Adding to Rules for Online Privacy





In a move intended to give parents greater control over data collected about their children online, federal regulators on Wednesday broadened longstanding privacy safeguards covering children’s mobile apps and Web sites. Members of the Federal Trade Commission said they updated the rules to keep pace with the growing use of mobile phones and tablets by children.




The regulations also reflect innovations like voice recognition technology, global positioning systems and behavior-based online advertising, or ads tailored to an individual Internet user.


Regulators had not significantly changed the original rule, based on the Children’s Online Privacy Protection Act of 1998, or Coppa. That rule required operators of Web sites directed at children under 13 to notify parents and obtain their permission before collecting or sharing personal information — like first and last names, phone numbers, home addresses or e-mail addresses — from children.


The intent of that was to give parents control over entities seeking to collect information about their children so that parents could, among other things, prevent unwanted contact by strangers.


The new rule, unveiled at a news conference in Washington, significantly expands the types of companies required to obtain parental permission before knowingly collecting personal details from children, as well as the types of information that will require parental consent to collect.


Jon D. Leibowitz, the chairman of the trade commission, described the rule revision as a major advance for children’s privacy. “Congress enacted Coppa in the desktop era and we live in an era of smartphones and mobile marketing,” Mr. Leibowitz said. “This is a landmark update of a seminal piece of legislation.”


The agency’s expanded privacy protections for children also represent the first step in a larger effort by a few regulators and legislators to give adult consumers some rights to control data collected about them.


“The Coppa rule revisions which we are announcing today are a critical piece in our overall approach to how we deal with consumer privacy in this technological age,” said Julie Brill, a member of the commission.


Industry analysts said the new rule represented a partial victory for Web site operators, app developers and advertising networks because regulators watered down some of their original proposals to which companies like Apple, Facebook, Google and Twitter had objected. Apple and Google, for example, opposed proposals that suggested they would be responsible for the data collected by children’s apps sold in their app stores. Regulators have now clarified that general-interest app stores would not be held liable for that.

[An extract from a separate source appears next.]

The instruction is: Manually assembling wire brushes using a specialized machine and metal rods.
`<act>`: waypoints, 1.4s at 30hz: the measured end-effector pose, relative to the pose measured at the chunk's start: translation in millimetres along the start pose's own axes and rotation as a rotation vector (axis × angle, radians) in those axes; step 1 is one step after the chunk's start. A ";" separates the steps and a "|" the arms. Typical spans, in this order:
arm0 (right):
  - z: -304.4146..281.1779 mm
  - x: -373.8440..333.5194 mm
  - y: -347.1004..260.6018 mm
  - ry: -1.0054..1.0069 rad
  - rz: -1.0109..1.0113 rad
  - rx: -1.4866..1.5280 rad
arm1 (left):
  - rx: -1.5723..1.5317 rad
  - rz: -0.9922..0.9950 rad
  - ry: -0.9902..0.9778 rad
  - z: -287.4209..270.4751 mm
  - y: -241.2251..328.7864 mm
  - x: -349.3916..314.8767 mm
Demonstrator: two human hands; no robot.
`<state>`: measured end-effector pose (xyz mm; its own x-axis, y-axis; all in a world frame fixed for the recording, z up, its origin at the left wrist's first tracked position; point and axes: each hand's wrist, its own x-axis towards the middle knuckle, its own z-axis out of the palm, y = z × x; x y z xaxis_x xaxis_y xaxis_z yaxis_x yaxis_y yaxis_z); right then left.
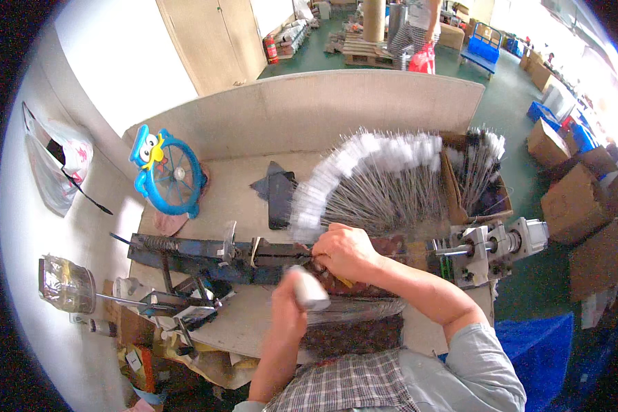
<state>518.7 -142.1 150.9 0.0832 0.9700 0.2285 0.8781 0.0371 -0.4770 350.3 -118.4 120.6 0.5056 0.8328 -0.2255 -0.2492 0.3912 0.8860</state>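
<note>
My left hand (290, 306) is smeared by motion in front of the bench's middle, closed round a pale, stubby cylinder (310, 291). My right hand (347, 253) lies just to its right, over the middle of a long dark metal bench machine (261, 255). Its fingers are pressed together at the machine, and what they pinch is hidden. Beyond the right hand, a large fanned heap of thin wire-stemmed brushes (391, 180) with white tufted ends covers the table. A reddish-brown cloth-like piece (390, 248) lies under my right wrist.
A cardboard box (454, 199) with more brushes stands right of the heap. A motor-like metal unit (491, 246) sits at the right end, a rod-and-bracket mechanism (168, 302) at the left. Behind are a blue fan (172, 173), a dark phone-like slab (280, 200) and a low partition (309, 110).
</note>
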 end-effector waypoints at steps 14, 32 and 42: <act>-19.8 -67.8 12.5 0.141 -0.174 0.111 | 0.158 -0.091 -0.070 9.3 -43.1 7.7; 17.0 -77.3 33.2 -0.120 0.027 0.143 | -0.081 -0.128 0.459 -159.9 -10.9 -8.9; 19.6 -82.8 30.5 -0.196 -0.026 0.140 | -0.380 -0.101 0.553 -189.9 -10.6 0.4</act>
<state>529.3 -216.5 100.8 -0.0442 0.9958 0.0796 0.8038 0.0828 -0.5891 196.3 -47.8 34.3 0.0701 0.8234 -0.5631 -0.5475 0.5036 0.6683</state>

Yet, few companies lent any support to the commission at its news conference; Viacom and Disney sent representatives, but other companies were absent.


“What we’ve got here is an expansion of Coppa that some in the industry would say has gone too far,” said Alan Friel, a lawyer who leads the media and technology practice at the firm of Edwards Wildman Palmer. “But the F.T.C. has provided exceptions that continue to allow internal use of a child’s data, including one-time use of contact information for facilitating promotions and send-a-friend e-mails.”


In an era of widespread photo sharing, video chatting and location-based apps, the revised children’s privacy rule makes clear that companies must obtain parental consent before collecting certain details that could be used to identify, contact or locate a child. These include photos, video and audio as well as the location of a child’s mobile device.


While the new rule strengthens such safeguards, it could also disrupt online advertising. Web sites and online advertising networks often use persistent identification systems — like a cookie in a person’s browser, the unique serial number on a mobile phone, or the I.P. address of a computer — to collect information about a user’s online activities and tailor ads for that person.


The new rule expands the definition of personal information to include persistent IDs if they are used to show a child behavior-based ads. It also requires third parties like ad networks and social networks that know they are operating on children’s sites to notify and obtain consent from parents before collecting such personal information. And it makes children’s sites responsible for notifying parents about data collection by third parties integrated into their services.


Collecting data to show children contextual ads based on the content of a site or app, however, will not require parental consent. “The only limit we place is on behavioral advertising,” Mr. Leibowitz said. “Until and unless you get parental consent, you may not track children to create massive profiles” for behavior-based ads.


Stuart P. Ingis, a lawyer representing several marketing associations, said that reputable online marketers did not knowingly profile children to show them behavior-based ads. He added that industry guidelines prohibited the practice.


He agreed with regulators that privacy protections for children online needed to keep pace with new technologies. But he said he was concerned that the restrictions on cookie-based identifiers might cause some children’s sites to reduce their use of ad networks to avoid having to notify parents about data collection by those services.


“There might be overreaction that would limit just general third-party collection of data, which is very useful to businesses and consumers,” said Mr. Ingis, who represents the Direct Marketing Association and the Association of National Advertisers.


The revised rule also clarifies requirements for sites that are not primarily directed at young children but whose audience may include them, like a Disney family site, for example. Those sites can now screen visitors by age, but they will be required to obtain permission from a parent to collect personal data about children under 13.


Children’s advocates generally welcomed the strengthened protections.


“Clearly, this is a major step forward, but the devil is in the details,” said Jeffrey Chester, the executive director of the Center for Digital Democracy, an advocacy group in Washington.